PSD/Açores critica falhas na deslocação de médicos especialistas a São Jorge


 

Lusa/AO online   Regional   20 de Jul de 2017, 15:30

O PSD/Açores alertou para a necessidade de melhoria de serviços de saúde em São Jorge, alegando que a deslocação de médicos à ilha ainda não ocorre em todas as especialidades.

"Temos falta de enfermeiros e auxiliares. As vindas de especialistas ainda não estão totalmente resolvidas. Ainda há especialidades em que estamos totalmente a zero, como é o caso de ortopedia e neurologia", afirmou o deputado social-democrata António Pedroso.

O parlamentar, eleito pelo círculo eleitoral de São Jorge, falava nas Velas, na apresentação das conclusões das jornadas parlamentares do PSD, que decorreram na quarta-feira e hoje.

Segundo António Pedroso, as falhas na deslocação de médicos especialistas a São Jorge, que é uma das seis ilhas dos Açores que não tem hospital, provocam constrangimentos à população, sobretudo nas faixas etárias mais envelhecidas.

"Os jorgenses ainda não têm esses serviços e quando têm de se deslocar são confrontados, especialmente neste período de época alta, com as dificuldades de lugares nos serviços da [transportadora aérea] SATA e, por vezes, têm de ir de barco de São Jorge para a Terceira para terem uma consulta de especialidade aguardada há meses", salientou.

O deputado social-democrata considerou, por isso, que o serviço de saúde tem de ser "revisto e melhorado" para dar segurança e conforto a uma população que está envelhecida.

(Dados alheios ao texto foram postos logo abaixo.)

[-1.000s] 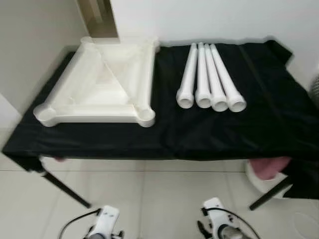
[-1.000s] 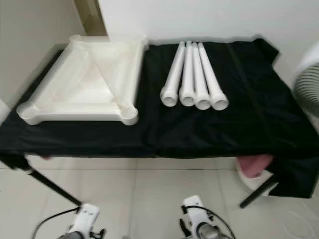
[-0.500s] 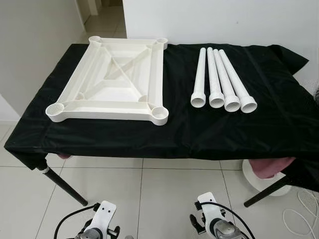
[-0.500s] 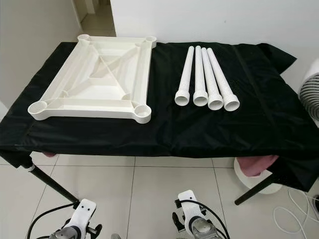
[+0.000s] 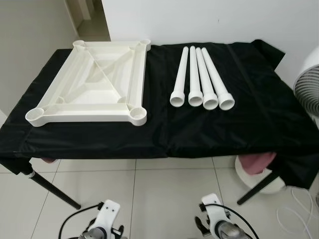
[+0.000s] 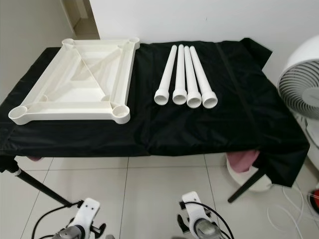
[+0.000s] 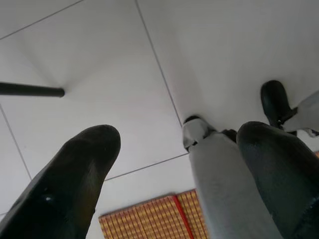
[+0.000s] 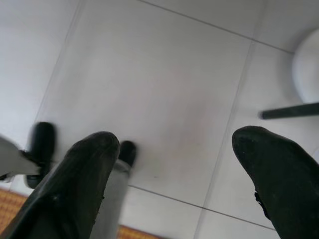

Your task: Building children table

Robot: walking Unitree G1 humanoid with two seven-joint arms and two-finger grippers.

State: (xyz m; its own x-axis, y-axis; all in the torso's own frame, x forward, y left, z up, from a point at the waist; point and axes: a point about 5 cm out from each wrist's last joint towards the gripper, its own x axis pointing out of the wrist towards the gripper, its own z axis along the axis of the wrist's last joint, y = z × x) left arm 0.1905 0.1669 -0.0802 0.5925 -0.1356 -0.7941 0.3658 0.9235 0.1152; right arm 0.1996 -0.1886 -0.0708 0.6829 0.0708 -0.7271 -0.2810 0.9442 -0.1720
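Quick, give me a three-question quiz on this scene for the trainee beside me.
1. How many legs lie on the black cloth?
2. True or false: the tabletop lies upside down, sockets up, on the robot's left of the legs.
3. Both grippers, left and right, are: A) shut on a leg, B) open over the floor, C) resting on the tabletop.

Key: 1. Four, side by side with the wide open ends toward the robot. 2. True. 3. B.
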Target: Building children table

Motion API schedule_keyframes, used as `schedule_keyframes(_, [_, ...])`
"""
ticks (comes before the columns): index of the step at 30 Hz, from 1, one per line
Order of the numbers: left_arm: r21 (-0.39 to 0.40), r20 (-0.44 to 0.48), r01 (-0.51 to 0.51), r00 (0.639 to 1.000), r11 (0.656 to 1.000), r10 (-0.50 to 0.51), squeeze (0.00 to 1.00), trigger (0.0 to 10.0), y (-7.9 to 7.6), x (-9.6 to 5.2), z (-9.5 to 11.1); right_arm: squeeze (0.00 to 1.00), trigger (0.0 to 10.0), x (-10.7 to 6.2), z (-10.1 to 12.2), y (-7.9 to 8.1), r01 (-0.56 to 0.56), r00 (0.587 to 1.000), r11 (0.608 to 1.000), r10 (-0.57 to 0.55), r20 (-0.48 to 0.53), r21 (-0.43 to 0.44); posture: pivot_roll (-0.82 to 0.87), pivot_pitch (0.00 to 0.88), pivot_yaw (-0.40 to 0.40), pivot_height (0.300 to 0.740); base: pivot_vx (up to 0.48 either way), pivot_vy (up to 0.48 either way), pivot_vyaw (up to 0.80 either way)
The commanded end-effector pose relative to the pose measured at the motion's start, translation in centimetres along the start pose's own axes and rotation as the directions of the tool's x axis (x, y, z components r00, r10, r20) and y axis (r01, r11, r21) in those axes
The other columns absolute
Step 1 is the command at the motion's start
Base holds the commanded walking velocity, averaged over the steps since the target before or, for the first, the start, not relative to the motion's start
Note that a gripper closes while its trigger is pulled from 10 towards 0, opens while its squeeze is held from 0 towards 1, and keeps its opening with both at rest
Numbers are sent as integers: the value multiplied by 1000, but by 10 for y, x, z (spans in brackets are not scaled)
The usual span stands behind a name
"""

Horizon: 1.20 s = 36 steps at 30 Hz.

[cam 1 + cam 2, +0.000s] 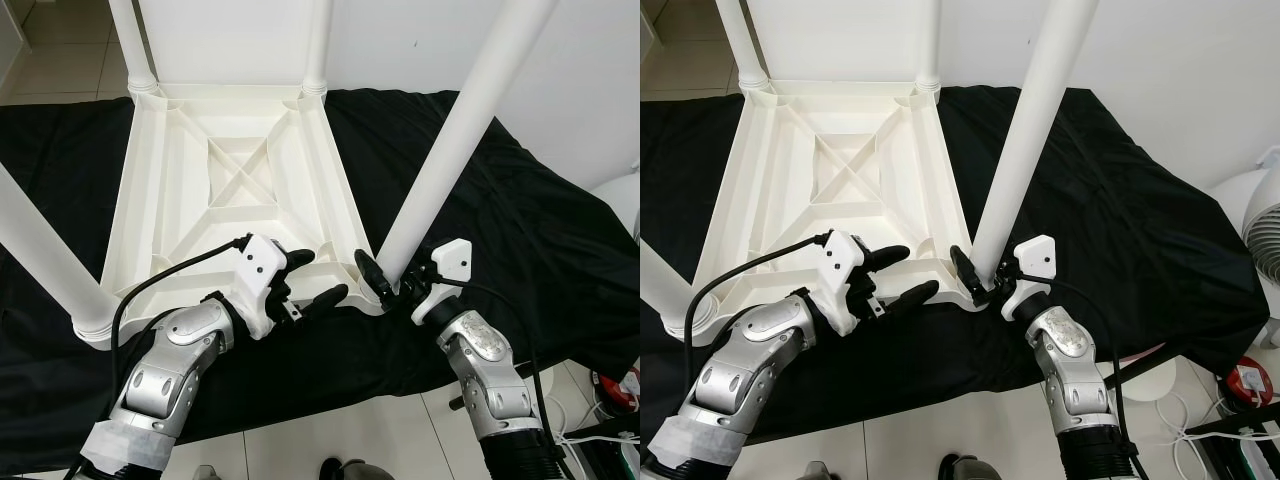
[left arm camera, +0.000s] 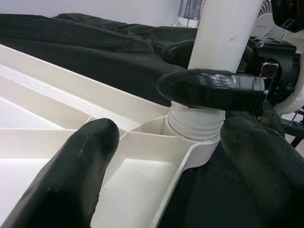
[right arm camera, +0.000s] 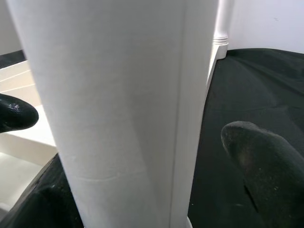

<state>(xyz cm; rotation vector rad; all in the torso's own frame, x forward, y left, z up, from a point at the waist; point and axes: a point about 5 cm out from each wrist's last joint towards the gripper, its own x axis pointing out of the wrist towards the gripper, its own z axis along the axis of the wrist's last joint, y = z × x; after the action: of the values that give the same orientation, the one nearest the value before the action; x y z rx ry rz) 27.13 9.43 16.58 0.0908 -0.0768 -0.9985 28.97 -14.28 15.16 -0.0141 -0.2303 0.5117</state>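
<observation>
Upturned table (image 1: 160,170) on black cloth (image 1: 520,220), near-right leg (image 1: 455,130) standing tilted in its corner socket (image 2: 194,126). Right gripper (image 1: 392,283) clamped round the leg's base, long axis rising up and away. Left gripper (image 1: 310,280) spread wide just beside that corner, gripping nothing.

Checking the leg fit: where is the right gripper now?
The right gripper clasps the base of the near-right table leg, at the upturned tabletop corner, beside the left gripper.
</observation>
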Motion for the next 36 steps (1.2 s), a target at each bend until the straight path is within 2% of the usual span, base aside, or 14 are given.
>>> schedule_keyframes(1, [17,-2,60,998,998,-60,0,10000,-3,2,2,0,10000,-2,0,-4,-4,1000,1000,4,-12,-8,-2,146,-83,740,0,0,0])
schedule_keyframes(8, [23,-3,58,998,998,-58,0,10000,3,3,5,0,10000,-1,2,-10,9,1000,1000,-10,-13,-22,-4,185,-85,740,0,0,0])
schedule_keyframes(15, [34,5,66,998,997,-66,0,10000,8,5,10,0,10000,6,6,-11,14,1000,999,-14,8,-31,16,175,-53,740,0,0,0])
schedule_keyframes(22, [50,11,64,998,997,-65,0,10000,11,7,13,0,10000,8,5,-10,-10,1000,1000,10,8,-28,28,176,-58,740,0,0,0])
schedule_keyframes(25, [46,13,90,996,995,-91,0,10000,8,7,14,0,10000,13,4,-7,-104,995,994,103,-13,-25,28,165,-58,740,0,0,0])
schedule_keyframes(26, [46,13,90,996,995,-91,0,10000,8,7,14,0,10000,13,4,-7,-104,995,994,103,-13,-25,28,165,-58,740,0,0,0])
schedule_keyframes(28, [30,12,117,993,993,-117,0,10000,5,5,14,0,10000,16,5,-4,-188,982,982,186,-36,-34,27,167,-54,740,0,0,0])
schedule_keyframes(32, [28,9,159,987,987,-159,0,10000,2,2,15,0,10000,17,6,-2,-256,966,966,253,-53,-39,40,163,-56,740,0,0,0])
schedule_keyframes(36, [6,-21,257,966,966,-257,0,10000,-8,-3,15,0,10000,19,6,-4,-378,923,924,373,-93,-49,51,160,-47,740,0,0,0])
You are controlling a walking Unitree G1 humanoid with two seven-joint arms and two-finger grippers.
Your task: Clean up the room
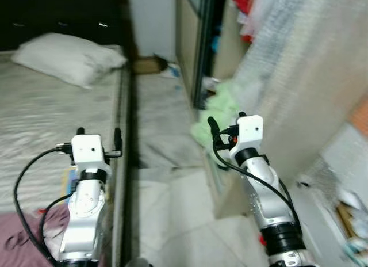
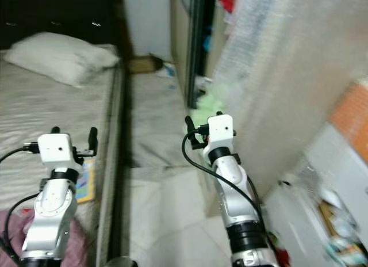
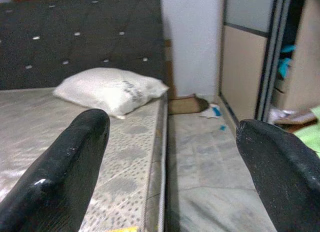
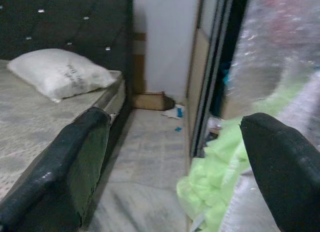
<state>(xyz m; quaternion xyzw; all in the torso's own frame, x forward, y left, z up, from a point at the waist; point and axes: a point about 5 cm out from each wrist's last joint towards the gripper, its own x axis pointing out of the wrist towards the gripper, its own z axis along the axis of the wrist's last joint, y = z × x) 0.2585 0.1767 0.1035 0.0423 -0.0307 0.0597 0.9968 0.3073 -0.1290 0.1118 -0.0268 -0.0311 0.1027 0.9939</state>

Por outro lado, defendeu a necessidade de intervenção nos cuidados continuados na ilha de São Jorge.

"Temos muitas pessoas acamadas e idosos que necessitam, não de estar no hospital, mas sim de ter cuidados continuados de qualidade", frisou o parlamentar.

Segundo António Pedroso, as obras nos dois centros de saúde de São Jorge estão "previstas há bastante tempo", mas só recentemente se iniciaram na unidade da Calheta e ainda não avançaram na unidade das Velas.

"Houve uma redução temporária do número de camas disponíveis. Creio que depois das obras concluídas irão ficar com um número aceitável, mas neste momento é uma lacuna, é uma deficiência e os jorgenses estão preocupados", acrescentou.